The state has logged 147 cases of people infected by parasites and bacteria in water parks, pools and lakes so far this year.
Swimmers escaping the summertime heat face a sharp increase in waterborne diarrheal diseases, the Minnesota Department of Health announced last week.
Already this year, the department has logged 147 cases of people infected by parasites and bacteria found in water parks, pools and lakes. The most common months for these diseases still lie ahead.
"The more people you have in a body of water, the higher the risk," Health Department spokesman Doug Schultz said Friday.
In 2011 there were just 59 recreational water illnesses reported in Minnesota, most between July and October. This year, the number of cases is at a 10-year high. Two major outbreaks in late March were at Edgewater Resort and Water Park in Duluth, with 97 cases, and Paul Bunyan indoor water park in Baxter, with 42. Both closed voluntarily to treat the water and reopened a few days later. No further incidents have been reported.
Both outbreaks are being attributed to Cryptosporidium. The microscopic parasite is protected by a shell that makes it resistant to chlorine disinfection. The illness is spread most commonly in water contaminated by infected human or animal feces.

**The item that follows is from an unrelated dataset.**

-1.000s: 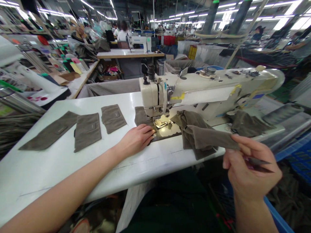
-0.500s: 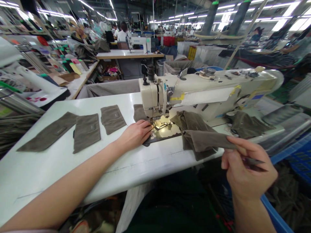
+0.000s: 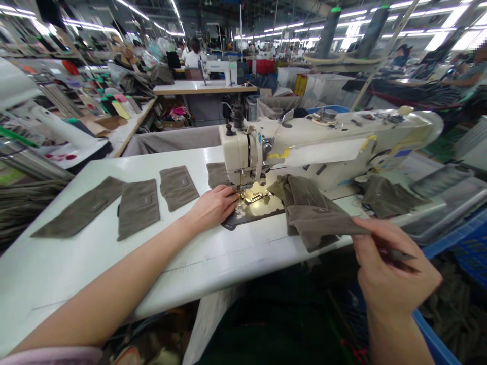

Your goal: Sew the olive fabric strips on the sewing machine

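My left hand (image 3: 216,207) rests beside the needle of a cream sewing machine (image 3: 327,139), fingertips together near the presser foot; what they pinch, if anything, is too small to tell. My right hand (image 3: 397,263) is closed on the edge of a grey-brown fabric piece (image 3: 323,218), lifting it off a pile right of the metal needle plate (image 3: 262,205). A small dark pointed item shows between its fingers. Three flat fabric pieces, a long one (image 3: 81,208), a squarish one (image 3: 139,209) and a smaller one (image 3: 178,187), lie to the left. Another (image 3: 216,174) is partly behind the machine head.
The white table (image 3: 201,258) carries the machine. More crumpled fabric (image 3: 391,195) lies at the right, above a blue crate (image 3: 464,248). A second machine (image 3: 220,71) and a person in white (image 3: 193,58) are farther back. Stacked fabric (image 3: 23,208) stands at the left edge.
My right hand has moved slightly right and down, with the fabric edge stretched lower. The view has shifted a little; my left hand stays by the needle.
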Demonstrator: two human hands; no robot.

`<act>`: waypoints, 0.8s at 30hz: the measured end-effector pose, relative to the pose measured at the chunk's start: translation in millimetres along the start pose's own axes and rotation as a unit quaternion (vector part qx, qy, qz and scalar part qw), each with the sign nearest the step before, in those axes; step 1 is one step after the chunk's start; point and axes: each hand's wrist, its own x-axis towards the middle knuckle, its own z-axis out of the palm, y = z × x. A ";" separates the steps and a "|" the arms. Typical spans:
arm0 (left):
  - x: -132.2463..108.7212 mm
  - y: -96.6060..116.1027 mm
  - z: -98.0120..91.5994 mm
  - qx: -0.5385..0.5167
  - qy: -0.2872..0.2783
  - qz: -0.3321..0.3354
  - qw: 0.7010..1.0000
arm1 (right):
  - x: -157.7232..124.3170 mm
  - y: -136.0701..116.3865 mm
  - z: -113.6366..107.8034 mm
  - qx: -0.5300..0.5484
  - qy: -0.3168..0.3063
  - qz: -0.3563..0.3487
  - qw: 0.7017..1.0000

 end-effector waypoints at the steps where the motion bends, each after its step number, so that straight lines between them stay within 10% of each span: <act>1: -0.1 -0.3 0.6 -0.005 -0.002 -0.001 1.000 | 0.9 -1.8 -0.8 -0.006 0.002 -0.030 1.000; 9: -3.8 -9.8 11.8 -0.064 0.031 -0.009 0.997 | 1.1 -31.4 -12.2 0.037 -0.054 -0.146 0.987; 16: -11.1 -14.0 16.5 -0.087 0.028 -0.056 0.994 | -0.6 -42.1 15.0 0.174 -0.053 0.042 0.983; 24: -72.7 -44.7 -3.5 -0.065 0.028 -0.194 0.978 | 1.2 -42.6 29.6 0.459 -0.218 0.237 0.828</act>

Symptoms include diarrhea, stomach cramps, dehydration and vomiting. They usually begin two to 10 days after the person swallows contaminated water and becomes infected and can last one to two weeks.
The parasite can be spread even after the symptoms have stopped.
Children, pregnant women and people with compromised immune systems are most at risk of illness or even death, the department said.
Anoka County Recreation Supervisor Lisa LaCasse said swimmers are at risk, even in properly maintained pools. She urged them to use common sense and follow posted rules.
"We require kids who are not potty trained to wear swim diapers. We do request that people take a shower before entering the pool with soap and water, but admittedly that doesn't always happen," she said.
Craig Hedberg, a University of Minnesota environmental health scientist, said that fecal contamination in water can also spread E-coli, shigella, salmonella and norovirus. He said the incidence of these illnesses usually triples during the summer.